In der Affäre um ein Päckchen Nüsse an Bord einer Korean-Air-Maschine hat die Staatsanwaltschaft gegen die Tochter des Chefs der südkoreanischen Fluggesellschaft Anklage erhoben. Der 40-jährigen Cho Hyun Ah wird Nötigung von Besatzungsmitgliedern und Störung des Betriebsablaufs vorgeworfen.

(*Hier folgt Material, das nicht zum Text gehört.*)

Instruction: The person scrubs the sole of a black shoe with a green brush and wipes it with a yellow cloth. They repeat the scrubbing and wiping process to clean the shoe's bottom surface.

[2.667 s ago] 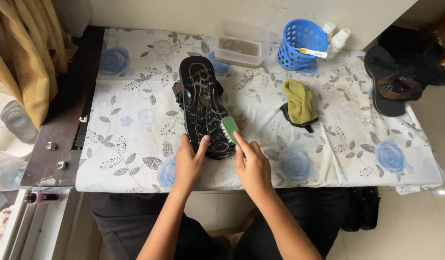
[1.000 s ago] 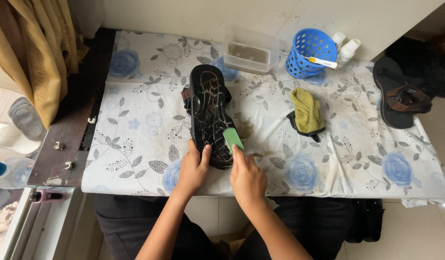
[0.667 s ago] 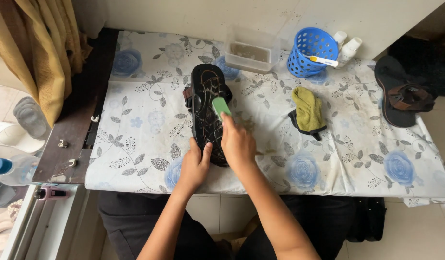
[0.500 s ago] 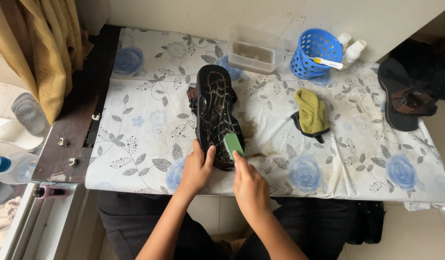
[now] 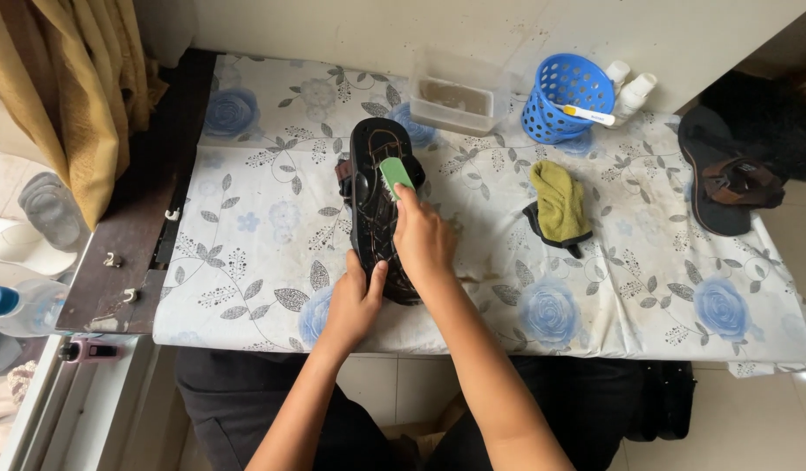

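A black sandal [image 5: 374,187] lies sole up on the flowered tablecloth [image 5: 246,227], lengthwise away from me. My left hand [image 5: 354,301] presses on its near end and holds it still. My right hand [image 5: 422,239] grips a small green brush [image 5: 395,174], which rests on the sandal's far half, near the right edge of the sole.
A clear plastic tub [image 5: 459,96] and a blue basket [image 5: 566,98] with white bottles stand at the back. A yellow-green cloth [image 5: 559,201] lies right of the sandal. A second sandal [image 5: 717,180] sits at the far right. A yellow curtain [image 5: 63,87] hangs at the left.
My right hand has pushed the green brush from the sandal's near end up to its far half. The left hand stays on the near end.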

In beiden Fällen handelt es sich um Verstösse gegen Bestimmungen zur Flugsicherheit. Ausserdem soll die ehemalige KAL-Managerin versucht haben, den Vorfall zu vertuschen. Bei einer Verurteilung drohen ihr bis zu 15 Jahre Haft. Experten rechnen jedoch eher mit einer Bewährungsstrafe.

Nach Ausraster verhaftet

Cho waren am 5. Dezember in der ersten Klasse eines KAL-Linienflugzeugs kurz vor dem geplanten Start von New York nach Seoul von ihr nicht bestellte Macadamia-Nüsse gereicht worden - noch dazu in einer Tüte und nicht in einem Schälchen. Darüber geriet sie dermassen in Rage, dass die Maschine zum Terminal zurückrollen musste und erst mit 20 Minuten Verspätung startete. Cho wurde Ende Dezember festgenommen und ins Gefängnis gebracht.